▶ EXERCISE REQUIREMENTS: Your reply should consist solely of the lines from the start of the material below through the line containing "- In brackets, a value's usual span", reproduced exactly.
^^^^^^^^
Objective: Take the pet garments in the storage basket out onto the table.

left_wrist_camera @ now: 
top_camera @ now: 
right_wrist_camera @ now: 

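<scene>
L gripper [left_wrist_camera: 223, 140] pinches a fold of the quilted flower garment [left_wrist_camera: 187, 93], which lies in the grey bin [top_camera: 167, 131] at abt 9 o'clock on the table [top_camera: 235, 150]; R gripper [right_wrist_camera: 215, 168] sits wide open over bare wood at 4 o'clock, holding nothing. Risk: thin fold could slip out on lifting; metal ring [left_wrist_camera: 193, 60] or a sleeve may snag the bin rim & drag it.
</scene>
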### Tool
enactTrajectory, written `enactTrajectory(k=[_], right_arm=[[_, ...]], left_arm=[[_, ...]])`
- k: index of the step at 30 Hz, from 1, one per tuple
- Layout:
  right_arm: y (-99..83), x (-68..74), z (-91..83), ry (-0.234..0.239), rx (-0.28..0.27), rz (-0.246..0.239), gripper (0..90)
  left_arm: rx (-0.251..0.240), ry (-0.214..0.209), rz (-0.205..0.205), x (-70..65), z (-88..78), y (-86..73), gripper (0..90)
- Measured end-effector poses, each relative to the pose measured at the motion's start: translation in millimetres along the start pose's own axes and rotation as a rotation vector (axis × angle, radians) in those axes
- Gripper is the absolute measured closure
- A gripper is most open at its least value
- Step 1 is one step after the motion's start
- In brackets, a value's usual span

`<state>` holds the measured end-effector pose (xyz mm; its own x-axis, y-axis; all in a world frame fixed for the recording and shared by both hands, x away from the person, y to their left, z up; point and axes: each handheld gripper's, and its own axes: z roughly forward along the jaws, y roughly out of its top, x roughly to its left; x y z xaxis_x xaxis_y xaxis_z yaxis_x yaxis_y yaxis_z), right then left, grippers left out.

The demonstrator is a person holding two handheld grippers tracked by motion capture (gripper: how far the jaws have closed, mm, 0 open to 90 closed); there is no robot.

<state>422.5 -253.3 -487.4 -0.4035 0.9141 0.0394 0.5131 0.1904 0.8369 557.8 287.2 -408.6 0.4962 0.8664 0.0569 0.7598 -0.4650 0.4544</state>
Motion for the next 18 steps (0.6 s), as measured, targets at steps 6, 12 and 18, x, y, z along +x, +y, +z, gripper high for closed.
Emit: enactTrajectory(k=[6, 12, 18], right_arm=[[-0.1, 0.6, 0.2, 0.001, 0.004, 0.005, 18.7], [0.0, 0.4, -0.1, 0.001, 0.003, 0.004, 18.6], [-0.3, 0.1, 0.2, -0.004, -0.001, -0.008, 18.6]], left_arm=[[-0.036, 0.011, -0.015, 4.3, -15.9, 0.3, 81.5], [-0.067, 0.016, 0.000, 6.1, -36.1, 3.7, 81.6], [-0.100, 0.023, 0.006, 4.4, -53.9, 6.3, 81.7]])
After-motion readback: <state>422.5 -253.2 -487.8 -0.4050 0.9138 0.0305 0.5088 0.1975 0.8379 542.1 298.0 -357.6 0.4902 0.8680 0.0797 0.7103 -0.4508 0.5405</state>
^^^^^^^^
▶ WRITTEN RESPONSE:
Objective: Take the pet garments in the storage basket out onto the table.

left_wrist_camera @ now: 
top_camera @ now: 
right_wrist_camera @ now: 

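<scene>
L gripper [left_wrist_camera: 223, 140] pinches a fold of the quilted flower garment [left_wrist_camera: 187, 93], which lies in the grey bin [top_camera: 167, 131] at abt 9 o'clock on the table [top_camera: 235, 150]; R gripper [right_wrist_camera: 215, 168] sits wide open over bare wood at 4 o'clock, holding nothing. Risk: thin fold could slip out on lifting; metal ring [left_wrist_camera: 193, 60] or a sleeve may snag the bin rim & drag it.
</scene>
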### Tool
enactTrajectory, written `enactTrajectory(k=[_], right_arm=[[_, ...]], left_arm=[[_, ...]])`
- k: index of the step at 30 Hz, from 1, one per tuple
- Layout:
  right_arm: y (-99..83), x (-68..74), z (-91..83), ry (-0.234..0.239), rx (-0.28..0.27), rz (-0.246..0.239), gripper (0..90)
  left_arm: rx (-0.251..0.240), ry (-0.214..0.209), rz (-0.205..0.205), x (-70..65), z (-88..78), y (-86..73), gripper (0..90)
- Measured end-effector poses, each relative to the pose measured at the motion's start: translation in millimetres along the start pose's own axes and rotation as a rotation vector (axis × angle, radians) in those axes
- Gripper is the absolute measured closure
- A gripper is most open at its least value
- Step 1 is one step after the motion's start
- In brackets, a value's usual span

The answer has been fully written out.